Available data below:
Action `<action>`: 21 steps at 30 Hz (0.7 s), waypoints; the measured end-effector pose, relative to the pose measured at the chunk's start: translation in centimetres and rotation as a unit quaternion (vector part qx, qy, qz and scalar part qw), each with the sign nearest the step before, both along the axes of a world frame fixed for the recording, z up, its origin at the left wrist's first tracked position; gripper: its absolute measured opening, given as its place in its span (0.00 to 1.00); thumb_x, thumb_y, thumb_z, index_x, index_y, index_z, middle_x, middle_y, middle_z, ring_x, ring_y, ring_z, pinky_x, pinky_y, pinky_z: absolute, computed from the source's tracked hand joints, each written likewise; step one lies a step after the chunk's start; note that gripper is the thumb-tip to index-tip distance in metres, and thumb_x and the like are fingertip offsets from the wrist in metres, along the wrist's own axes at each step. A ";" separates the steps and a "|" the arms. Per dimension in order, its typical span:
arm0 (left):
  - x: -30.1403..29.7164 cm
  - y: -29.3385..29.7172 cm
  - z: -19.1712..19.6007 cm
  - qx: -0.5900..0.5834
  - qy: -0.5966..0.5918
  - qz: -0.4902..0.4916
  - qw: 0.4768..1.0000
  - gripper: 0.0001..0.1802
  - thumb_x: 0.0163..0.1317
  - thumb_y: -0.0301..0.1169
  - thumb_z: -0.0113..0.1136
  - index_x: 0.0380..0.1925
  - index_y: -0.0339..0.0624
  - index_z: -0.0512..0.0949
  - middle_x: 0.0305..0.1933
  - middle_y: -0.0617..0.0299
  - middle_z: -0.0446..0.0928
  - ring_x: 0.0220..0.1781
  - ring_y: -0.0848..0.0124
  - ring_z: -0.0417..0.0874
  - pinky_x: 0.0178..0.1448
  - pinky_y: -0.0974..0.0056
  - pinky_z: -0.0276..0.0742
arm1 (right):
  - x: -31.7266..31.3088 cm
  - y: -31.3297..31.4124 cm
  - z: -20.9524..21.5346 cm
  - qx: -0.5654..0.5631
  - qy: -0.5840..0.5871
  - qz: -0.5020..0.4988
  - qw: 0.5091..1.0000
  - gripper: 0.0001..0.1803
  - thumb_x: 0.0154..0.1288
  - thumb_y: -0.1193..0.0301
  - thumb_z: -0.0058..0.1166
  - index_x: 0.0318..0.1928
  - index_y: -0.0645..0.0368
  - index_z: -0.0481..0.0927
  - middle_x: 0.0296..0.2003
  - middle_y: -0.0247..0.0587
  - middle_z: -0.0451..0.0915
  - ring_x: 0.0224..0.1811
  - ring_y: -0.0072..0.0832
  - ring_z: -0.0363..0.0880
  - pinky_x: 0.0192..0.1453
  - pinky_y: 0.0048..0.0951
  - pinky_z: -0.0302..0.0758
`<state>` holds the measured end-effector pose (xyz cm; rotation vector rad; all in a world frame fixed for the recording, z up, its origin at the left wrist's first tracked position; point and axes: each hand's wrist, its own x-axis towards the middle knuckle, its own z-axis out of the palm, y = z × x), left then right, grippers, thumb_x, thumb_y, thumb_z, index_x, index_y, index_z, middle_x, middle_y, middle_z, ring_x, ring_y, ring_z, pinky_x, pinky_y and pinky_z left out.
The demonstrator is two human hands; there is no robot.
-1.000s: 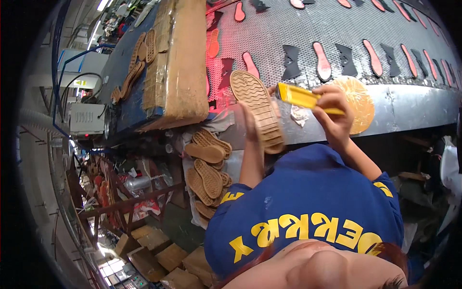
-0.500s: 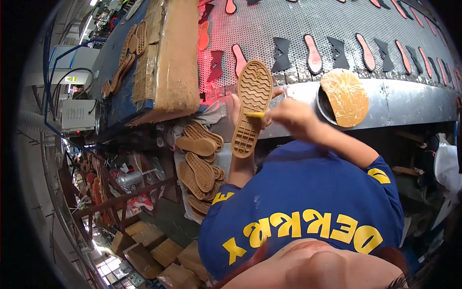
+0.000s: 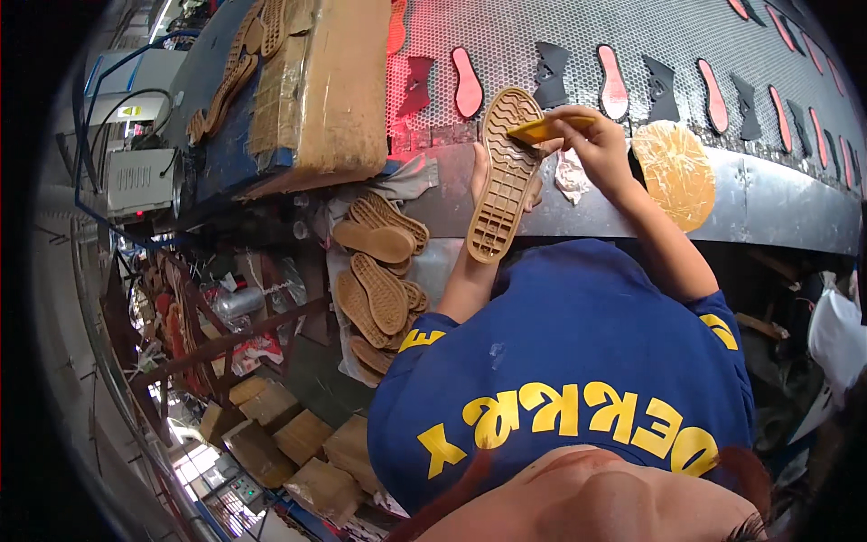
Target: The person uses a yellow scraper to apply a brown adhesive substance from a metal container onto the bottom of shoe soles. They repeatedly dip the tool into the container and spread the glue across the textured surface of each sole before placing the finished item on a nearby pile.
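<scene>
A tan shoe sole stands tilted in front of me, its wavy and gridded face toward me. My left hand is closed around it from behind, thumb along the left edge and fingertips at the right edge. A flat yellow-handled tool with a dark tip, perhaps a brush, is pinched in my right hand. Its dark end lies at the upper wavy part of the sole, and I cannot tell whether it touches. Right of that hand is a round container with a tan, tape-covered lid.
A metal mesh conveyor carries pink-and-black insoles and black cut pieces. Several tan soles lie piled at my left. A large cardboard box stands at the far left. A crumpled white scrap sits on the metal edge.
The tool has moved from the sole's middle up to its upper wavy part. Sole and left hand have shifted right and away from me. The view has shifted too.
</scene>
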<state>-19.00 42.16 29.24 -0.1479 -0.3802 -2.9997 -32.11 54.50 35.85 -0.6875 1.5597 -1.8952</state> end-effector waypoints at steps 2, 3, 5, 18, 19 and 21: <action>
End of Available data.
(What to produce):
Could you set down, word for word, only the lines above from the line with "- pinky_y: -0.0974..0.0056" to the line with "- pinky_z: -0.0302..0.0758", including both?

(Completed task):
  - pinky_y: -0.0974..0.0056
  - pinky_z: -0.0276..0.0742
arm1 (right):
  - x: -31.7266..31.3088 cm
  - y: -31.3297..31.4124 cm
  - z: -20.9524..21.5346 cm
  - qx: -0.5654..0.5631
  - qy: -0.5840..0.5871
  - qz: -0.5020..0.4988
  - qw: 0.5091..1.0000
  - gripper: 0.0001..0.1803
  - thumb_x: 0.0154..0.1288
  - thumb_y: -0.1193..0.0301
  - thumb_z: -0.0058..0.1166
  - index_x: 0.0318..0.1928
  - index_y: -0.0645..0.0368
  - index_z: -0.0481..0.0927
  - middle_x: 0.0296..0.2003
  - middle_y: -0.0247..0.0587
  - middle_z: -0.0451..0.0915
  - ring_x: 0.0224..0.1811
  - ring_y: -0.0072..0.0832
  - ring_z: -0.0363..0.0880
  - pinky_x: 0.0192..0.1453
  - pinky_y: 0.0048..0.0951
  - pinky_z: -0.0302..0.0758

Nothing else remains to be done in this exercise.